● Problem requirements
Only an exact copy of the listing below will do.

_ _ _ _ _

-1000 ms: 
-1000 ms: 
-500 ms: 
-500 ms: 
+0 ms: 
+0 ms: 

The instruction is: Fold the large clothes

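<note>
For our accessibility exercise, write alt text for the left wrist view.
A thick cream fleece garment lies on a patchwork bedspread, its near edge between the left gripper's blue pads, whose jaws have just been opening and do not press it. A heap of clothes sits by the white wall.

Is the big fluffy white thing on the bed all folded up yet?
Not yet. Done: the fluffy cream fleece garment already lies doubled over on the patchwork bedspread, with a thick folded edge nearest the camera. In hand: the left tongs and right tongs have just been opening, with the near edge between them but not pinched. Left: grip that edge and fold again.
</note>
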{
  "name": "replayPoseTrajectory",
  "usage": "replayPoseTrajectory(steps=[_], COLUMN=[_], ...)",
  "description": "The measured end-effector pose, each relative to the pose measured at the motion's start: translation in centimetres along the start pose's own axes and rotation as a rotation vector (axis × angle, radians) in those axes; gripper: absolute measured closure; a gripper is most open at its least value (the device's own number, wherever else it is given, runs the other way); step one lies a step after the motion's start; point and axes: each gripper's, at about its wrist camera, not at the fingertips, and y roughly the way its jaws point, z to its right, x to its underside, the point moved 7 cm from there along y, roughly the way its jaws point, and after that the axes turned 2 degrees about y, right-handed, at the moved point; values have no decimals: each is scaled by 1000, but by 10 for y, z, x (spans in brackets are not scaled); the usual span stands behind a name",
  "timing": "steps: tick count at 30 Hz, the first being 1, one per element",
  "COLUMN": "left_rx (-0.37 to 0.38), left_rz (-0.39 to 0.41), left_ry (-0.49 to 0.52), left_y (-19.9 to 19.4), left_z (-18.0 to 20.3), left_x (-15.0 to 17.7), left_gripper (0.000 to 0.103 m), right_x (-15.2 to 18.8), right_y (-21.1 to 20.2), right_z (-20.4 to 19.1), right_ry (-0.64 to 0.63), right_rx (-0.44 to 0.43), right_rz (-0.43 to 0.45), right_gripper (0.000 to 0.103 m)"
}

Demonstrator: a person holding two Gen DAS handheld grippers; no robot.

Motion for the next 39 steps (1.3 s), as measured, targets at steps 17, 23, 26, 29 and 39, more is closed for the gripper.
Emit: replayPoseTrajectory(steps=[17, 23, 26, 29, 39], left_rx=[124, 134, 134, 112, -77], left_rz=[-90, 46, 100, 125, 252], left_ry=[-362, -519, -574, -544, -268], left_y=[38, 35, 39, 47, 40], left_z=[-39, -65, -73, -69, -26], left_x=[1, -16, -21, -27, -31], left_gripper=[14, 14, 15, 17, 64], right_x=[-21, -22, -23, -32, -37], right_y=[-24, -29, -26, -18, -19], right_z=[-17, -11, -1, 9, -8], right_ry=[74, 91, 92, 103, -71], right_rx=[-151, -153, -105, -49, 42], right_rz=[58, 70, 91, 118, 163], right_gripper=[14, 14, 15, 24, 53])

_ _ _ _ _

● Written answer
-1000 ms: 
-1000 ms: 
-500 ms: 
-500 ms: 
+0 ms: 
+0 ms: 

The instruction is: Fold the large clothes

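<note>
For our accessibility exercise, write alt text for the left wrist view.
A thick cream fleece garment lies on a patchwork bedspread, its near edge between the left gripper's blue pads, whose jaws have just been opening and do not press it. A heap of clothes sits by the white wall.

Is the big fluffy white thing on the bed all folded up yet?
Not yet. Done: the fluffy cream fleece garment already lies doubled over on the patchwork bedspread, with a thick folded edge nearest the camera. In hand: the left tongs and right tongs have just been opening, with the near edge between them but not pinched. Left: grip that edge and fold again.
</note>
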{
  "name": "replayPoseTrajectory",
  "usage": "replayPoseTrajectory(steps=[_], COLUMN=[_], ...)",
  "description": "The measured end-effector pose, each relative to the pose measured at the motion's start: translation in centimetres along the start pose's own axes and rotation as a rotation vector (axis × angle, radians) in those axes; gripper: absolute measured closure; a gripper is most open at its least value (the device's own number, wherever else it is given, runs the other way); step one lies a step after the motion's start; point and axes: each gripper's, at about its wrist camera, not at the fingertips, and y roughly the way its jaws point, z to its right, x to its underside, the point moved 7 cm from there along y, roughly the way its jaws point, and after that the axes turned 2 degrees about y, right-handed, at the moved point; values have no decimals: each is scaled by 1000, but by 10 for y, z, x (spans in brackets are not scaled); the usual span stands behind a name",
  "timing": "steps: tick count at 30 Hz, the first being 1, one per element",
  "COLUMN": "left_rx (-0.37 to 0.38), left_rz (-0.39 to 0.41), left_ry (-0.49 to 0.52), left_y (-19.9 to 19.4), left_z (-18.0 to 20.3), left_x (-15.0 to 17.7), left_gripper (0.000 to 0.103 m), right_x (-15.2 to 18.8), right_y (-21.1 to 20.2), right_z (-20.4 to 19.1), right_ry (-0.64 to 0.63), right_rx (-0.44 to 0.43), right_rz (-0.43 to 0.45), right_gripper (0.000 to 0.103 m)"
}

Demonstrator: a person holding two Gen DAS handheld grippers; no robot.

Motion for the next 39 steps (1.3 s), as measured, targets at steps 17, 23, 26, 29 and 39, more is closed for the gripper.
Emit: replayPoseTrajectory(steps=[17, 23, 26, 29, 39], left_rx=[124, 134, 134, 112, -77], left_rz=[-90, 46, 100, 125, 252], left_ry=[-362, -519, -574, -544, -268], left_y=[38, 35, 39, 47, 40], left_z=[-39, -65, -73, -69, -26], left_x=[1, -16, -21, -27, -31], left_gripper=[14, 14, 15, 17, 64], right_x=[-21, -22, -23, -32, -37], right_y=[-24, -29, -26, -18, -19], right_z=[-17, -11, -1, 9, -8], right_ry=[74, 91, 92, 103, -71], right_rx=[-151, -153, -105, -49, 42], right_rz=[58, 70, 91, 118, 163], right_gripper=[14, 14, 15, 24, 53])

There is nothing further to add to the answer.